Your objective:
Pictures stay out of the copy. Retype exactly the lines below from the one with "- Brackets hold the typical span" through the one with "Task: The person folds".

Items listed in a dataset:
^^^^

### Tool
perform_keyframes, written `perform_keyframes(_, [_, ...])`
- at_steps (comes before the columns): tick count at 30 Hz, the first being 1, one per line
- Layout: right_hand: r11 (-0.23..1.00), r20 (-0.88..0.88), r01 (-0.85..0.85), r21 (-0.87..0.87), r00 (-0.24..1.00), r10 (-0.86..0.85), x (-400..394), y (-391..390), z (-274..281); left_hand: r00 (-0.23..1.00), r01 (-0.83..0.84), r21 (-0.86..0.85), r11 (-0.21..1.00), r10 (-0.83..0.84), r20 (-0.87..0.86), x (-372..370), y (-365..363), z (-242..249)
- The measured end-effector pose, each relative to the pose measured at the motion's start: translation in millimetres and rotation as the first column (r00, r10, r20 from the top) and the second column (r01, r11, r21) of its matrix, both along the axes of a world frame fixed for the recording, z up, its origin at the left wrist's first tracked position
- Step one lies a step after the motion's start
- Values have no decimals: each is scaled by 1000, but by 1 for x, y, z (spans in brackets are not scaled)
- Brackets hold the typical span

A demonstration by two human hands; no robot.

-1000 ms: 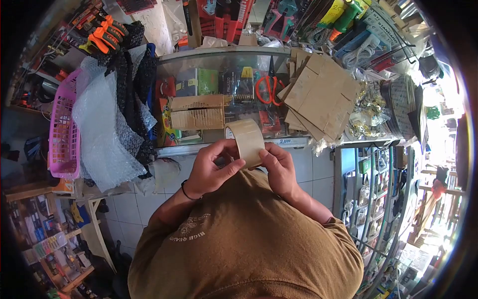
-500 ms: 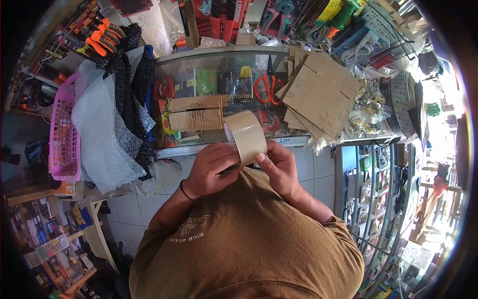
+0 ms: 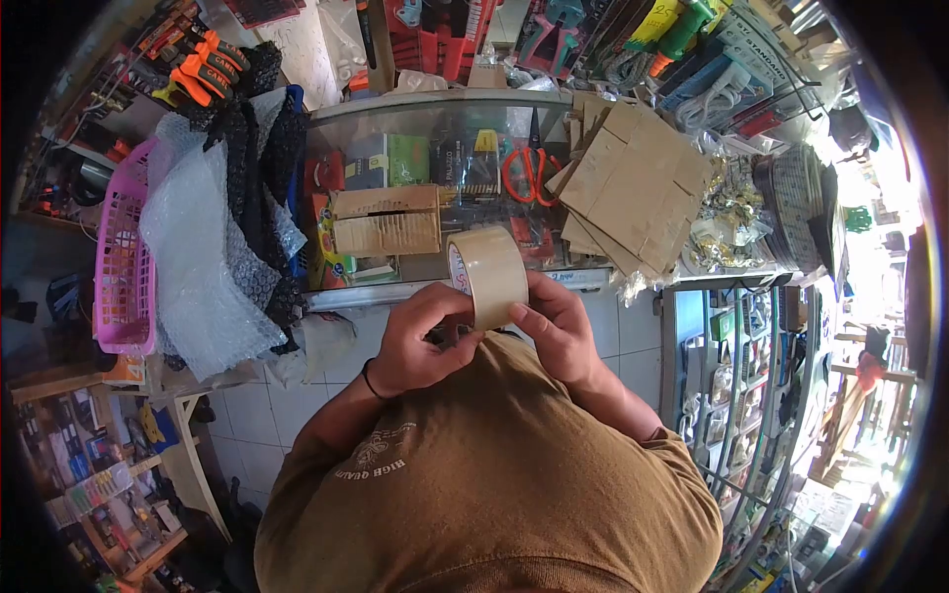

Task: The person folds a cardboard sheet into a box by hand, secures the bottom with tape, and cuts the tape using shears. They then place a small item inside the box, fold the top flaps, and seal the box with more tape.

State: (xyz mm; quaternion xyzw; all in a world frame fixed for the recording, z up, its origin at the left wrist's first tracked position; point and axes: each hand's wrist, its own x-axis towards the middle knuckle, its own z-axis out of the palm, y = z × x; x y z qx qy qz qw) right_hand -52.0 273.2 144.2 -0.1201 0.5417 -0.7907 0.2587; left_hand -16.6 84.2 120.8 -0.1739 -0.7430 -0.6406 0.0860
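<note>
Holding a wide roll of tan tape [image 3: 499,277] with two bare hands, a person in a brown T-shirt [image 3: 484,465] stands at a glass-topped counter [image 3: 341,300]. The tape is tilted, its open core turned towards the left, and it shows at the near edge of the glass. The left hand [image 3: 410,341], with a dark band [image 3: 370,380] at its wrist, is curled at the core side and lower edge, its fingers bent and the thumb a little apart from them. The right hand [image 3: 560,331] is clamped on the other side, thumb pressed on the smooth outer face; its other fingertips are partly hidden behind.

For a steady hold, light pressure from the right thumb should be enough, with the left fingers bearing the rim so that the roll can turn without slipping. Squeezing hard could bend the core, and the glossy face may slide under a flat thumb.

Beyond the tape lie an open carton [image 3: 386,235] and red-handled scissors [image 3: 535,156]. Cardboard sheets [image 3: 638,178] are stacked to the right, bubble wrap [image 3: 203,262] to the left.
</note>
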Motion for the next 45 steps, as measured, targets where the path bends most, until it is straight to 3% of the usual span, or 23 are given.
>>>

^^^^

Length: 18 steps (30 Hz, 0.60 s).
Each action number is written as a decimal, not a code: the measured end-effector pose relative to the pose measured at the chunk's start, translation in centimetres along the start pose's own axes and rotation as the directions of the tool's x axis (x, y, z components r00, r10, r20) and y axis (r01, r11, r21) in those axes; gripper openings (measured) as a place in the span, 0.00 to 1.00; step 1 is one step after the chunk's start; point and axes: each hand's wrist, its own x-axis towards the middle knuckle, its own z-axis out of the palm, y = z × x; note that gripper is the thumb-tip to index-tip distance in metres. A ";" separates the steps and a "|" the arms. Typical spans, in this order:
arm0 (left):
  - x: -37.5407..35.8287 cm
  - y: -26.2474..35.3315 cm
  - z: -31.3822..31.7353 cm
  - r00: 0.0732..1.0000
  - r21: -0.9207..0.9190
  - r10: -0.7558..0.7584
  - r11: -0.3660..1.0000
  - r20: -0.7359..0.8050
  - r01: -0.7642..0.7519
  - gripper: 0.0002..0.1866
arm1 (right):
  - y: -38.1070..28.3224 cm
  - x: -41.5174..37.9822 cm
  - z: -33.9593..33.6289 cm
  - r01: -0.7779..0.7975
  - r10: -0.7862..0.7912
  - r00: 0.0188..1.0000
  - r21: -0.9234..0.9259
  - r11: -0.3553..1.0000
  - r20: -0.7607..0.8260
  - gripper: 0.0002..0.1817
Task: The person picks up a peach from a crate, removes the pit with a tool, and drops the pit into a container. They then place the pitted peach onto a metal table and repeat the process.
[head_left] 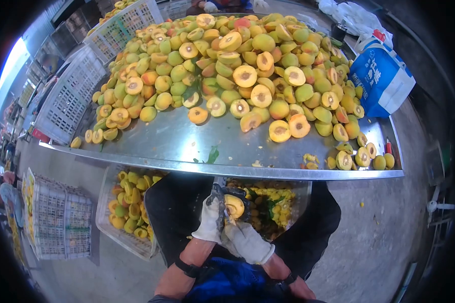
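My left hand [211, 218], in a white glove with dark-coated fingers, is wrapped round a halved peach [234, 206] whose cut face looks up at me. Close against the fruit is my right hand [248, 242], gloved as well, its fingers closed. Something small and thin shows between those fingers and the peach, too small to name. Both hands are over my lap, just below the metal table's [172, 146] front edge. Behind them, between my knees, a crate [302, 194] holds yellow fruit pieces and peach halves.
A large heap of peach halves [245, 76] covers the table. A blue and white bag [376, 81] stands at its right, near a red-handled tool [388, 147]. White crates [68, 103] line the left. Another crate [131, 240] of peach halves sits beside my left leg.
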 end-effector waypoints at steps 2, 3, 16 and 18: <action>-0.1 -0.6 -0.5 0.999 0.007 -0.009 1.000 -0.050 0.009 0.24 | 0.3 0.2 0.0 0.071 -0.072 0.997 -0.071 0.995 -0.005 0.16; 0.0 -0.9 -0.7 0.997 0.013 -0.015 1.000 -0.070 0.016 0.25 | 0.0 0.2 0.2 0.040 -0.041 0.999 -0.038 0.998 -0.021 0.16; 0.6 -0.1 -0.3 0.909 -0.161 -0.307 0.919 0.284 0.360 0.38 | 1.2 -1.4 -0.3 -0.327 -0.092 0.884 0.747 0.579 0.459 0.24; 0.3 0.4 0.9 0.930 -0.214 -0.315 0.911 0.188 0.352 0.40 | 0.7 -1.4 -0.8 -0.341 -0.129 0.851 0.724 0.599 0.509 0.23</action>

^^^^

Answer to this task:
- Brackets hold the typical span

A demonstration by two human hands; no robot.

-1000 ms: 
-500 ms: 
+0 ms: 

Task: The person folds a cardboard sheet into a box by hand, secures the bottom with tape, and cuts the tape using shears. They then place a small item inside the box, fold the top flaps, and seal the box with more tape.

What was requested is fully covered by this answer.